(Beginning of DATA BELOW)

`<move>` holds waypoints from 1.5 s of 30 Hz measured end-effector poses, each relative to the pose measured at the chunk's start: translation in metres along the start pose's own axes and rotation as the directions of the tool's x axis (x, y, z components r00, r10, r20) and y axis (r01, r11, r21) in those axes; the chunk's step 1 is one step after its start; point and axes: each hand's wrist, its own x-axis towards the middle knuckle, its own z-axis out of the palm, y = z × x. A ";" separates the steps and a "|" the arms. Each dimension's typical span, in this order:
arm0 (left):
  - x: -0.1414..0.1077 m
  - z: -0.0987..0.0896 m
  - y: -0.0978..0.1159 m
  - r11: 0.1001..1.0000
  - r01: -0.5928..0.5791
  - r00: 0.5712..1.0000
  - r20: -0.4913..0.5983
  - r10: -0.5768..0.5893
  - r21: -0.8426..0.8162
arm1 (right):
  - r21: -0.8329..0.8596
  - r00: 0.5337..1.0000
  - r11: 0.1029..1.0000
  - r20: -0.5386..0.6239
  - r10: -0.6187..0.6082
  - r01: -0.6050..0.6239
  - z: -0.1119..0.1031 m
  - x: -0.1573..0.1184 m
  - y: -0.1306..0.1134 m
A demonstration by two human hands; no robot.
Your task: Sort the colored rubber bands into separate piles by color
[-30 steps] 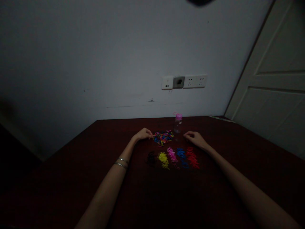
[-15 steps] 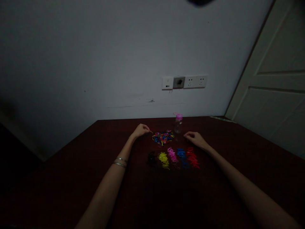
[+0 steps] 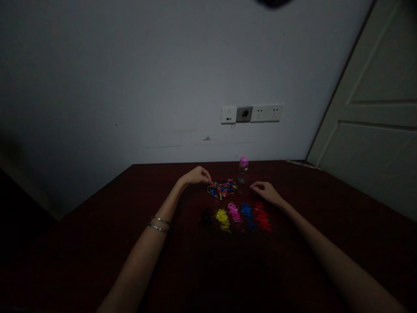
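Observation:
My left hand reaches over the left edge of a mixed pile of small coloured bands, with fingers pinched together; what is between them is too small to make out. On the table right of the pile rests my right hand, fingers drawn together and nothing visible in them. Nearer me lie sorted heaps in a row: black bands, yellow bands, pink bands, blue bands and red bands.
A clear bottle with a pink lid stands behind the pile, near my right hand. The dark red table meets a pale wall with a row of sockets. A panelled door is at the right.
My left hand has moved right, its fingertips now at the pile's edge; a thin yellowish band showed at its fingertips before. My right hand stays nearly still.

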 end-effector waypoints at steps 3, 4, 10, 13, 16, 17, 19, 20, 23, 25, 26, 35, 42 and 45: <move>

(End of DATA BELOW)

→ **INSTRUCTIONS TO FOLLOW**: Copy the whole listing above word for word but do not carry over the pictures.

→ **THE ANSWER**:
`<move>` holds waypoints from 1.5 s of 30 Hz measured end-effector poses, each relative to the pose measured at the chunk's start: translation in metres along the start pose's own axes and rotation as the directions of the tool's x axis (x, y, z components r00, r10, r20) and y axis (r01, r11, r21) in those axes; the chunk's step 1 is one step after its start; point and axes: each hand's wrist, its own x-axis towards the middle knuckle, its own z-axis out of the palm, y = z × x. A ";" separates the steps and a "|" the arms. Each dimension's typical span, in this order:
arm0 (left):
  - x: -0.1414..0.1077 m
  - z: -0.0987..0.0896 m
  - y: -0.0978..0.1159 m
  - r11: 0.1001..1.0000
  - r01: -0.5928..0.5791
  - r00: 0.5712..1.0000
  - r20: -0.4913..0.5983
  - r10: -0.5768..0.5893
  - r21: -0.8426..0.8162
arm1 (right):
  - r21: -0.8329..0.8596
  - r00: 0.5337..1.0000
  - r11: 0.1029..1.0000
  - r20: -0.5386..0.6239
  - r10: -0.6187..0.6082
  - r01: -0.6050..0.6239
  - z: -0.1119..0.1031 m
  - x: -0.1573..0.1184 m
  - y: -0.1306..0.1134 m
A demonstration by two human hands; no robot.
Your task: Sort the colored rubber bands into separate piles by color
[-30 steps] 
[-15 steps] 
[+0 steps] 
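Observation:
My left hand reaches over the left edge of a mixed pile of small coloured bands, with fingers pinched together; what is between them is too small to make out. On the table right of the pile rests my right hand, fingers drawn together and nothing visible in them. Nearer me lie sorted heaps in a row: black bands, yellow bands, pink bands, blue bands and red bands.
A clear bottle with a pink lid stands behind the pile, near my right hand. The dark red table meets a pale wall with a row of sockets. A panelled door is at the right.
My left hand has moved right, its fingertips now at the pile's edge; a thin yellowish band showed at its fingertips before. My right hand stays nearly still.
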
 end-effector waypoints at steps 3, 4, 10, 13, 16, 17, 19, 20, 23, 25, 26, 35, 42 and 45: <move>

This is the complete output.